BME Graduate Seminar; Dr. Ray Vanderby, Department of Orthopedics and Rehabilitation, University of Wisconsin School of Medicine
Time: 3:00, Friday, September 27 in U113 M&M
Title: A Method to Quantify Biomechanical Behaviour in Soft TIssues
Computational and in vitro studies of softs tissues provide insight into functional behavior and demonstrate the intrinsic value of mechanical metrics. Methodological limitations, however, make in vivo data more challenging to gather and hence, rarely used clinically. Acoustoelastic (AE) analysis of ultrasound data has shown promise for providing in vivo mechanical data. AE studies analyze the changing ultrasound echoes in a loaded tissue and compute tissue stiffness from the AE equations. Using tendons as an example, this seminar will discuss how this concept can be implemented with standard ultrasound systems to characterize local tissue pathologies and mechanical compromise.
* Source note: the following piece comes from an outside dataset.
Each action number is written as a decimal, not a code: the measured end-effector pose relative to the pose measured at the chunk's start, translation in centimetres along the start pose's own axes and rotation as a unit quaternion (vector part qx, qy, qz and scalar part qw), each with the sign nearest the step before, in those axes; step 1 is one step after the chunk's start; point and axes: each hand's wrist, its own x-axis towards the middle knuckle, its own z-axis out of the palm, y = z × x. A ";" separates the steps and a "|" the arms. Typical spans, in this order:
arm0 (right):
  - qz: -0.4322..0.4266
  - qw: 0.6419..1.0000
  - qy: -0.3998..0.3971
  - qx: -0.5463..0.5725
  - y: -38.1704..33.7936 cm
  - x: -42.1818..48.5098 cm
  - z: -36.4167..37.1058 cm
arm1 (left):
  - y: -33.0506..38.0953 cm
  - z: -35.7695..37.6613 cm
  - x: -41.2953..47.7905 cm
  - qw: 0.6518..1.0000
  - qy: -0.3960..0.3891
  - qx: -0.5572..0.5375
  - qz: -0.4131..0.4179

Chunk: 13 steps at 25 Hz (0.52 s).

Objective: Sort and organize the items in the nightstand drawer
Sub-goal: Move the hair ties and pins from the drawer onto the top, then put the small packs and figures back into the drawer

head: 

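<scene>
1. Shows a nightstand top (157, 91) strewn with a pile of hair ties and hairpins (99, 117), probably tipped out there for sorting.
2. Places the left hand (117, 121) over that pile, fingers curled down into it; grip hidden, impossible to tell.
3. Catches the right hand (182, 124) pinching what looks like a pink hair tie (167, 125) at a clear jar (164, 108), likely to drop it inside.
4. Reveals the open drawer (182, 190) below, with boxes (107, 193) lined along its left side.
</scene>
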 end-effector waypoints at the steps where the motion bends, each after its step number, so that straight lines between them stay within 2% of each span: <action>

Results provide localized tissue stress, strain, and stiffness from ultrasound echo intensities. We demonstrate our method on tendinopathy regions in human Achilles tendons and other examples under current investigation. Comparative local stiffnesses (normal versus tendinopathic) indicate the degree of mechanical compromise in the pathological region. Within limits of resolution and modeling assumptions, these data can quantify structural compromise and monitor functional healing in pathological tendons.